Keep a sense of direction. We need to overcome many hurdles when developing a new system, and we are constantly budgeted by our time and energy. Good engineers not only need to solve problems quickly, but they also need to know what problems are important to solve. This usually involves analyzing the logs, finding the root issues, designing proper solutions, and prioritizing the tasks. Keep a sense a direction while taking care of the infinite engineering details is critical to moving fast in this rapidly changing and ever complex world.
Production and research
I have spent more than three years in my PhD now. All my previous internships had been more or less research oriented, and this was my first internship where I have closely worked with production systems. We designed and implemented a load testing framework for SVE and ran a series of tests that greatly accelerated the progress to finally launch SVE. We implemented RIPQ, a flash-based caching framework in Facebook CDN. Previously it was only a academic prototype, and now it has been rolled out in production. As I put more effort into production systems and start to appreciate all the engineering efforts, I have a deeper understanding of research as well, and the characteristics and strengths of both worlds.

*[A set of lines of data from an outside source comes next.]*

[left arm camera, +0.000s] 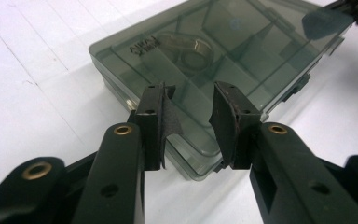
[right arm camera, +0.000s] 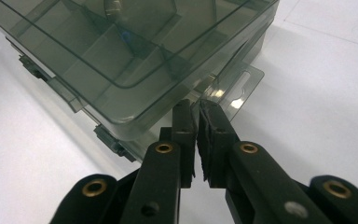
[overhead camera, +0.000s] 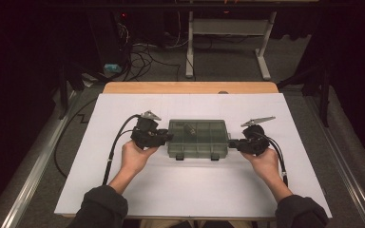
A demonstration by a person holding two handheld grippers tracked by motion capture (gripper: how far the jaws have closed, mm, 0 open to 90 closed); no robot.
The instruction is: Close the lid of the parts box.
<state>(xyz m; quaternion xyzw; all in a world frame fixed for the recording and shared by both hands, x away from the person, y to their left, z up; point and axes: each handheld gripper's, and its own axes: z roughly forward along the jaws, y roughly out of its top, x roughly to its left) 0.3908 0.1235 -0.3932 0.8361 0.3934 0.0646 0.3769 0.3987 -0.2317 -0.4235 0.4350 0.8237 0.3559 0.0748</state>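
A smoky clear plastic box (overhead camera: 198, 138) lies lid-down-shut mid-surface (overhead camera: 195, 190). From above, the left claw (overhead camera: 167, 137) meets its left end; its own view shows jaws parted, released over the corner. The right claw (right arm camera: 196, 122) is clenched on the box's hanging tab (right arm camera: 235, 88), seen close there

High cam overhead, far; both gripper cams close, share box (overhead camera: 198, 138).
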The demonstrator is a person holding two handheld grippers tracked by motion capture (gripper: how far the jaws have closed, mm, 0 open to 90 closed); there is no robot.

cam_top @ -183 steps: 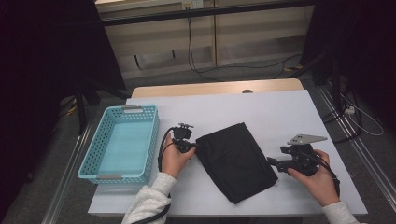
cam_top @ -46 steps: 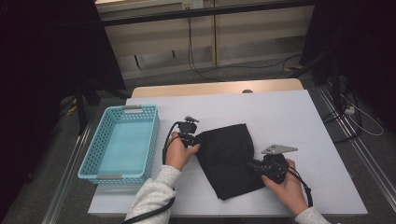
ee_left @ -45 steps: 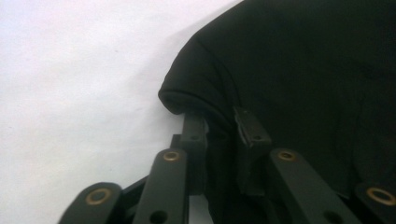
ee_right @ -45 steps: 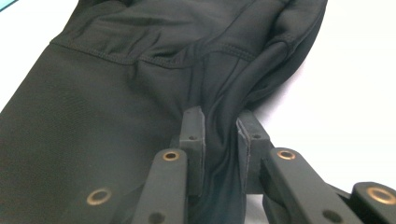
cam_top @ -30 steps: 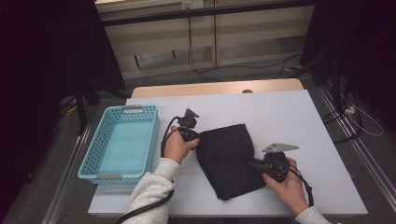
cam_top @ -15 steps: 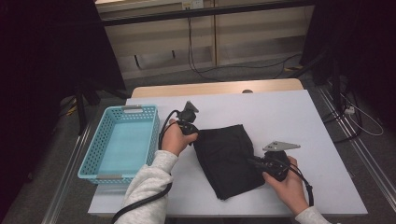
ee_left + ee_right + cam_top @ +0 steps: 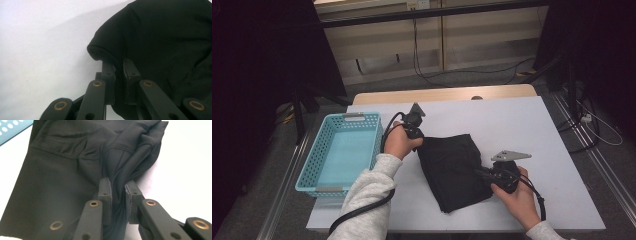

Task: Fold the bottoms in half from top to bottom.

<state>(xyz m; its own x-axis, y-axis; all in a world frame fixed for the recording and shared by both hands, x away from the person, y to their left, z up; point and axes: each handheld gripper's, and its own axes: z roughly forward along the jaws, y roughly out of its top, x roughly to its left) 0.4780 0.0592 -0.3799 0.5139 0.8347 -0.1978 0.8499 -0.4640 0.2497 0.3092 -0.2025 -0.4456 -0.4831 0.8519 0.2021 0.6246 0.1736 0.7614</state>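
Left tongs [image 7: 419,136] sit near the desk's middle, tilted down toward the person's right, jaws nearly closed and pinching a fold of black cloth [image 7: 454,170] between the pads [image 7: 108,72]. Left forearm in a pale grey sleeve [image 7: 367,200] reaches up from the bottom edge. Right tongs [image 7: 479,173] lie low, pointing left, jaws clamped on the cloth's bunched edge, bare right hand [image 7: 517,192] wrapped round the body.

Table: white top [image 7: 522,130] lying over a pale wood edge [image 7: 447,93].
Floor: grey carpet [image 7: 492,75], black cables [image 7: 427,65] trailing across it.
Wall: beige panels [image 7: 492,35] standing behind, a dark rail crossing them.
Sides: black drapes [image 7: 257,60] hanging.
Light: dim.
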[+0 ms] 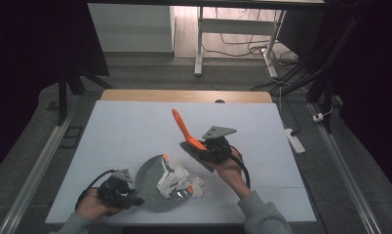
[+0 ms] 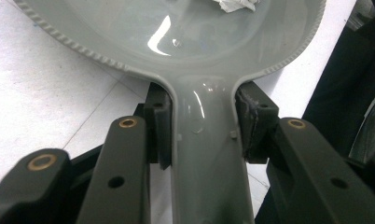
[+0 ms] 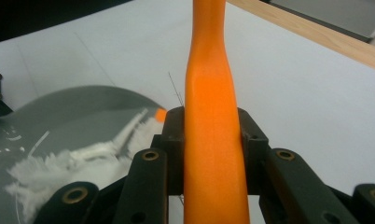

Developing a production system is a comprehensive effort, and we need to get all things working before the whole system can run smoothly. There are often many alternative techniques for the implementation of one functionality, and most of the time, one technique won’t be crucial for the success of the whole system—a suboptimal technique might be slower, require more hardware, or it’s just some quick hack that doesn’t generalize to all situations, but it would still work.
Research on the other hand often focuses on one specific issue seen in production. We find an interesting problem, formulate a clean abstraction about it, and based on this abstraction try to understand and solve a general class of problems really well. Another way of doing research is to start from ideas. In systems for example, good ideas like consistent hashing, bloom filters, lineage, provide solution for an array of different problems.
Production and research seem to be two different worlds, but can they be reconciled together? We must look at the big picture. Although usually no single technique is critical to the success of one production system, when we inspect all its aspects, we find that they often stem from research projects. The contribution of one project to one system might be small, but the aggregate effect on the whole community can be great.
I’m also glad to see Facebook’s open attitude towards research. Many engineers, some without formal research training, take an interest in research projects and devote part of their time to research activities. The desire to discover and share new knowledge is deeply rooted in us after all.